ACTIVITY — Without omission or alteration, write out all of the data.

THE DATA —

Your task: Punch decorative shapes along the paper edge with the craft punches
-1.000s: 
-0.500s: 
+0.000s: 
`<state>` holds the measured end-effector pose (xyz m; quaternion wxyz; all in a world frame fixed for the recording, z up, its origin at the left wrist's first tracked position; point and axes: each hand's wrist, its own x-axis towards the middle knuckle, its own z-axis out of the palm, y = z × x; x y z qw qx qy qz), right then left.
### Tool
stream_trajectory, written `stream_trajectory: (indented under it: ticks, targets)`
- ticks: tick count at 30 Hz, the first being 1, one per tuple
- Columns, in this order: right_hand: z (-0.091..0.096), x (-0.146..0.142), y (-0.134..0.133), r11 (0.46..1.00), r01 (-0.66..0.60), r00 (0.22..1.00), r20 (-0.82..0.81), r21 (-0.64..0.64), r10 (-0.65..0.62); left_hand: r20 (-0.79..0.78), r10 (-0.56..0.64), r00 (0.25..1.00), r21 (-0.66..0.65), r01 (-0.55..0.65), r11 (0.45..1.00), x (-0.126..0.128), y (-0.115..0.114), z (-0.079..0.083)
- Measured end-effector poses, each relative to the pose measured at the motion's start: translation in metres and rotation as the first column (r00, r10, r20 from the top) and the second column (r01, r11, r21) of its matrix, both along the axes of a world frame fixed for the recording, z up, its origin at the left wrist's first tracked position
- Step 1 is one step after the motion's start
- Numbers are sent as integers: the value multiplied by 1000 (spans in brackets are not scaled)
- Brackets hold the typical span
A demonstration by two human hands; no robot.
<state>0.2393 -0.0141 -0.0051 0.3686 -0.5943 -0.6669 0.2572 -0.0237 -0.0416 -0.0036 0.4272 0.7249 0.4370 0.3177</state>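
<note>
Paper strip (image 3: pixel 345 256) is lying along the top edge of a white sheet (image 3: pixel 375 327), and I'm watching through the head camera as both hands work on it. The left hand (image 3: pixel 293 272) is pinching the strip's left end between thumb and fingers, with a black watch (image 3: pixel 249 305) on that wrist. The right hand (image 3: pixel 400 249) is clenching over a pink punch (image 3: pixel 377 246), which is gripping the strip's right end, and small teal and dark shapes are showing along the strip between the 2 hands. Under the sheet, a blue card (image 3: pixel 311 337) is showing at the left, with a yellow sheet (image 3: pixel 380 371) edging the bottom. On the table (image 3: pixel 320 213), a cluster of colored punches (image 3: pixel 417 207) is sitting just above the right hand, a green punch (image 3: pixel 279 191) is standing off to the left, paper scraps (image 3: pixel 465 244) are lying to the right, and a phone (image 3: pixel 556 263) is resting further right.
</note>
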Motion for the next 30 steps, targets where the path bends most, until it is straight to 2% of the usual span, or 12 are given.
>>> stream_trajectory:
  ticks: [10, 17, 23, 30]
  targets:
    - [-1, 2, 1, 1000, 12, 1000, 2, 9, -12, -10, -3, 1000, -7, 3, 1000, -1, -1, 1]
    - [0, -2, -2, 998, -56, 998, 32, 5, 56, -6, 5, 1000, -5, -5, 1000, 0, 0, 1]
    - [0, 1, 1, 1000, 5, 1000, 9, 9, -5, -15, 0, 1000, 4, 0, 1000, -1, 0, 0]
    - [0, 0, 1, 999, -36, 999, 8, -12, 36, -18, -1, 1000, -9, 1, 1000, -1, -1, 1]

ANSWER FOR THIS EXERCISE —
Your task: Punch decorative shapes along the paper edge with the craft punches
-1.000s: 
-0.500s: 
+0.000s: 
`<state>` holds the measured end-effector pose (xyz m; quaternion wxyz; all in a world frame fixed for the recording, z up, its origin at the left wrist's first tracked position; point and axes: each hand's wrist, its own x-axis towards the middle knuckle, its own z-axis out of the palm, y = z × x; x y z qw qx qy qz), right then left.
### Tool
stream_trajectory, written `stream_trajectory: (indented under it: ticks, targets)`
- ticks: tick count at 30 Hz, the first being 1, one per tuple
- Columns, in this order: right_hand: z (-0.091..0.096), x (-0.146..0.142), y (-0.134..0.133), r11 (0.46..1.00), r01 (-0.66..0.60), r00 (0.22..1.00), r20 (-0.82..0.81), r21 (-0.64..0.64), r10 (-0.65..0.62); left_hand: r20 (-0.79..0.78), r10 (-0.56..0.64), r00 (0.25..1.00), r21 (-0.66..0.65), r01 (-0.55..0.65), r11 (0.45..1.00), x (-0.126..0.128), y (-0.115..0.114), z (-0.079..0.083)
- Measured end-effector poses, each relative to the pose measured at the motion's start: translation in metres and rotation as the first column (r00, r10, r20 from the top) and the second column (r01, r11, r21) of its matrix, both along the axes of a world frame fixed for the recording, z up, its origin at the left wrist's first tracked position
- Step 1 is one step after the motion's start
- Numbers are sent as integers: the value multiplied by 1000 (spans in brackets are not scaled)
- Brackets hold the typical span
A demonstration by two human hands; no robot.
<state>0.2393 -0.0141 -0.0051 0.3686 -0.5943 -0.6669 0.2572 -0.0237 -0.0416 -0.0036 0.4272 0.7249 0.4370 0.3177</state>
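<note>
Paper strip (image 3: pixel 345 256) is lying along the top edge of a white sheet (image 3: pixel 375 327), and I'm watching through the head camera as both hands work on it. The left hand (image 3: pixel 293 272) is pinching the strip's left end between thumb and fingers, with a black watch (image 3: pixel 249 305) on that wrist. The right hand (image 3: pixel 400 249) is clenching over a pink punch (image 3: pixel 377 246), which is gripping the strip's right end, and small teal and dark shapes are showing along the strip between the 2 hands. Under the sheet, a blue card (image 3: pixel 311 337) is showing at the left, with a yellow sheet (image 3: pixel 380 371) edging the bottom. On the table (image 3: pixel 320 213), a cluster of colored punches (image 3: pixel 417 207) is sitting just above the right hand, a green punch (image 3: pixel 279 191) is standing off to the left, paper scraps (image 3: pixel 465 244) are lying to the right, and a phone (image 3: pixel 556 263) is resting further right.
</note>
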Motion for the next 30 steps, targets where the path bends most, until it is straight to 2% of the usual span, or 12 are given.
>>> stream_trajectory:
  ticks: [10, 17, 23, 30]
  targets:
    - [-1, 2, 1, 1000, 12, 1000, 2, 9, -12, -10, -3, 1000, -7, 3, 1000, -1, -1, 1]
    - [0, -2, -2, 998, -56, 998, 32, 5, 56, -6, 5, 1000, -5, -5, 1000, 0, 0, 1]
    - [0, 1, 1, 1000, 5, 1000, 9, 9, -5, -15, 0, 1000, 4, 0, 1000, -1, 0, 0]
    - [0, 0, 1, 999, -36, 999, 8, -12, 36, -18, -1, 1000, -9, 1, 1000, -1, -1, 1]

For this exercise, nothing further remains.